Designed for a single woman in her 70s, we kept the future in mind. We have a family goal for Mom to age in place, and so all the primary living spaces are accessible and on the main floor, with a lower level accommodating visiting family now, and a live-in nurse later, if the need arises.

The architecture references the agrarian buildings on the 150-year-old horse farm which anchors the southwest corner of the 40 acres. The house is organized under shed and flat roofs in four distinct elements: the entry and screen porch, great room, master suite and office, and garage. The design of the house is simple, bright and contemporary, just as Mom wanted.

Wisconsin has a shorter warm season than the Cape, and so the screen porch is even more precious as the place to celebrate summer. Being large enough to dine with eight, and with space to lounge, and even spend the night, the porch is in constant use all summer.

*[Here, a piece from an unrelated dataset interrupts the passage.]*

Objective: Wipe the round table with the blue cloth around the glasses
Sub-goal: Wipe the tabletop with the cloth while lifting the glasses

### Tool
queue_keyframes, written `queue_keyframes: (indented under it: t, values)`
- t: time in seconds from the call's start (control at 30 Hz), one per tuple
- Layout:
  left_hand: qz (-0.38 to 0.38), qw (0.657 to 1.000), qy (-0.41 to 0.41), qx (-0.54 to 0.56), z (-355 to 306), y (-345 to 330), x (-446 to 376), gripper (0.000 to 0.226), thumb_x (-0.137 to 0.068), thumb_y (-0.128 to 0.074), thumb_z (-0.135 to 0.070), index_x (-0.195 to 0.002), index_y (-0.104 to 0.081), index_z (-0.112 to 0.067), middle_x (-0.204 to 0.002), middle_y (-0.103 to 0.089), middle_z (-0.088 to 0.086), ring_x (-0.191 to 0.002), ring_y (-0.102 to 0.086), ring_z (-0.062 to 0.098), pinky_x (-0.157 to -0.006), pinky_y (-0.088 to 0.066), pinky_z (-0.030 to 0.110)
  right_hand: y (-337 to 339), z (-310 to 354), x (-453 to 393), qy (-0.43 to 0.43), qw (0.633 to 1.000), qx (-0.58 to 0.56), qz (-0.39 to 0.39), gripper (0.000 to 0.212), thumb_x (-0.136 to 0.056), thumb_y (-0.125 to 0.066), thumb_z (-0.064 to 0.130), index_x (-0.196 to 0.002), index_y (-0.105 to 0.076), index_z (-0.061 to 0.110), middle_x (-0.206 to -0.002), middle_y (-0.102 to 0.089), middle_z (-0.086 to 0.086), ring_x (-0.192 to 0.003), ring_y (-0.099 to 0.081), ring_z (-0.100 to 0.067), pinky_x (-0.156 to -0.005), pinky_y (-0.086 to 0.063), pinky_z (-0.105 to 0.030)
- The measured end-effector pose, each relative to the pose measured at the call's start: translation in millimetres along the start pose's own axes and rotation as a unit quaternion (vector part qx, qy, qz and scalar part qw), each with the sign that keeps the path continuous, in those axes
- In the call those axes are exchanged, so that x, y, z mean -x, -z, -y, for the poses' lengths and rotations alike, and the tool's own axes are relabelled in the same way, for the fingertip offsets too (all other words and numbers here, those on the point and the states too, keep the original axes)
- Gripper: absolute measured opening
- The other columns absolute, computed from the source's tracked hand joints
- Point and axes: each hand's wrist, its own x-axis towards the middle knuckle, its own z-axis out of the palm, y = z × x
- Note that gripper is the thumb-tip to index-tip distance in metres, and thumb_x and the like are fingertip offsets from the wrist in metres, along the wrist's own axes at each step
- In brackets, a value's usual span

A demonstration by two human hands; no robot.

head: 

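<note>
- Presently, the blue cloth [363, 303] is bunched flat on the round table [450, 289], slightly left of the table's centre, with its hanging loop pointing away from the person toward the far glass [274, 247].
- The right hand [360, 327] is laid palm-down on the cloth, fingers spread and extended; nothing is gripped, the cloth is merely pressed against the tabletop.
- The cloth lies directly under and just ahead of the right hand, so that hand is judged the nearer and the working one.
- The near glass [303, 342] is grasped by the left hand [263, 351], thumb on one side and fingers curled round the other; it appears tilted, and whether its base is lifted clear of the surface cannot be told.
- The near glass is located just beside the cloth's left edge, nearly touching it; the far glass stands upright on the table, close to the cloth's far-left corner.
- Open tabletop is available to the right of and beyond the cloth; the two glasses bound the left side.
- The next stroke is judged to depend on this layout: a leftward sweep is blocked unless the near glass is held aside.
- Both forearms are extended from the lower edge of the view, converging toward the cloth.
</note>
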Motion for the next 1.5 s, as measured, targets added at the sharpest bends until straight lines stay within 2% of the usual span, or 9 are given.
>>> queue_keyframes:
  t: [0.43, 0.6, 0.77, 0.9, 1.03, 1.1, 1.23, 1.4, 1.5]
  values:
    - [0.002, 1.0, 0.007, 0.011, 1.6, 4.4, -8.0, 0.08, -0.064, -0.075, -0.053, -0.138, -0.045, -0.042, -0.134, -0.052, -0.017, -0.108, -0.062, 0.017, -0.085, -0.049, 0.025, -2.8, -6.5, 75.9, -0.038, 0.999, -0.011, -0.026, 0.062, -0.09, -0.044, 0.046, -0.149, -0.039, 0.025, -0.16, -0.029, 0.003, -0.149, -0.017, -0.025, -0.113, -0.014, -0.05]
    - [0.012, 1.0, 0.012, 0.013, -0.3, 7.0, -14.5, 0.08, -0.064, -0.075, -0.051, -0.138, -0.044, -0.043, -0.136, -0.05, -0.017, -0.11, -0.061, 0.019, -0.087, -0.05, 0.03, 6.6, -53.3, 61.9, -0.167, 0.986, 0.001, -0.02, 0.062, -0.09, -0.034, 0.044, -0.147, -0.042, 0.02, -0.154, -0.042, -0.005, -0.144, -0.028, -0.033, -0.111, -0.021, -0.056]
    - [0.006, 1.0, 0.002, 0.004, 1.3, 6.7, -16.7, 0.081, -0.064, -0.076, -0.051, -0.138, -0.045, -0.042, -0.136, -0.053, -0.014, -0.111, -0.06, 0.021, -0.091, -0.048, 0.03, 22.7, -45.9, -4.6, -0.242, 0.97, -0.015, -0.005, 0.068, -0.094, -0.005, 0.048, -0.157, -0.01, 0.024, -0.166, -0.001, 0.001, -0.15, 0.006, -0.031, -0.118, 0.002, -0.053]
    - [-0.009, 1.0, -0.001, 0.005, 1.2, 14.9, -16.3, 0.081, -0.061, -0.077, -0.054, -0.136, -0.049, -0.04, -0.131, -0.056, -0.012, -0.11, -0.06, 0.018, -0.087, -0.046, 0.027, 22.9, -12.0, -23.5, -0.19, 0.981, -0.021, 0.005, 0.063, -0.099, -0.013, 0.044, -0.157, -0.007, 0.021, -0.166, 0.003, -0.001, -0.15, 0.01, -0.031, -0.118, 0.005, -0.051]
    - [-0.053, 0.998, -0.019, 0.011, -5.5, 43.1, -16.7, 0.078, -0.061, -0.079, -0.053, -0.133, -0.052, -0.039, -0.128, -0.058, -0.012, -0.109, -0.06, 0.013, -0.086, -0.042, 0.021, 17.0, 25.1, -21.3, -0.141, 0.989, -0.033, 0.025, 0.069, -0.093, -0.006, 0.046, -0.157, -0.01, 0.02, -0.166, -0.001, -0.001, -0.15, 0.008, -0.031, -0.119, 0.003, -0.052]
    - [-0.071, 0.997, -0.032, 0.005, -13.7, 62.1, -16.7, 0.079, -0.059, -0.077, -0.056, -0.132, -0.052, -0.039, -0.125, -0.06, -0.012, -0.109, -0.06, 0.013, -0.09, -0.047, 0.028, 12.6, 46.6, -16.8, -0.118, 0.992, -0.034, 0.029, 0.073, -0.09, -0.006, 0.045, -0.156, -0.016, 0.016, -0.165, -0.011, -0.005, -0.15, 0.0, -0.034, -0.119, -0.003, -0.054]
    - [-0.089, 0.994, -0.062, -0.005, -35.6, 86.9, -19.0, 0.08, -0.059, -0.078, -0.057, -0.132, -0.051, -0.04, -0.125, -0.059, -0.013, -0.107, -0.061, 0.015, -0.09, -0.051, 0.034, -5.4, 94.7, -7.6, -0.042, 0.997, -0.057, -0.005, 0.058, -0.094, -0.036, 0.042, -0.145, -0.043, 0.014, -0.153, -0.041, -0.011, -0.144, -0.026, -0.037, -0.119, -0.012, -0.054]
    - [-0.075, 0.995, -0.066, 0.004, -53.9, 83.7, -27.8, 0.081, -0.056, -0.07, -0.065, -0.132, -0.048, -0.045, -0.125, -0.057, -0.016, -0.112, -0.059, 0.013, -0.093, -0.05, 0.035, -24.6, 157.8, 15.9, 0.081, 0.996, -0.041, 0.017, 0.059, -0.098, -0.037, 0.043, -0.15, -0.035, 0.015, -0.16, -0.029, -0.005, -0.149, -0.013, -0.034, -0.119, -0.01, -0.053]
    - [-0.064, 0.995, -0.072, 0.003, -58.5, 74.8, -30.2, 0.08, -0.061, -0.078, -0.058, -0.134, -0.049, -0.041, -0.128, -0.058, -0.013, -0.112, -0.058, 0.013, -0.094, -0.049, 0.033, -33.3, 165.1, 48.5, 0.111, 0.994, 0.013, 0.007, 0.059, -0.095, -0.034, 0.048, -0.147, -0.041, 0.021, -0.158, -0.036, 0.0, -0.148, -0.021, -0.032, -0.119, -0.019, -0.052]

My family loves to gather at Mom’s house for holidays and celebrations. The mowed meadow draws summer parties outside to the harvest table, that seats twenty. This was also the scene for my sister’s wedding.

My entire family and I are intensely committed to energy conservation and building green. The house has a solar domestic hot water heating system, a recycled content block foundation, and an intensively insulated building envelope. Canadian-manufactured Loewen triple-paned insulated windows help conserve energy, and also silence the prairie wind. Sustainably designed, green structures built from non-toxic, renewable, and recycled materials produce a new building that is a healthier environment for both the inhabitants and the planet. Floors are sustainably harvested cork, which is soft in color and forgiving on the body. Vermont Structural Slate covers the foyer and bath floors, as well as the bathroom countertops. North American FSC wood is used throughout the house, and warm vertical grain fir and no-VOC plywood are used in the cabinetry, wainscot, and trim. The house achieved LEED for Homes Silver.

My mother, now 86, spends much of her time sitting, and looking out over the fields that she loves, watching the horses, sometimes seeing deer. I am most grateful for having been able to design this home for her, and my family. My parents supported me through all of my education, and have always been loving advocates for my work. What a gift for me to be able to give back.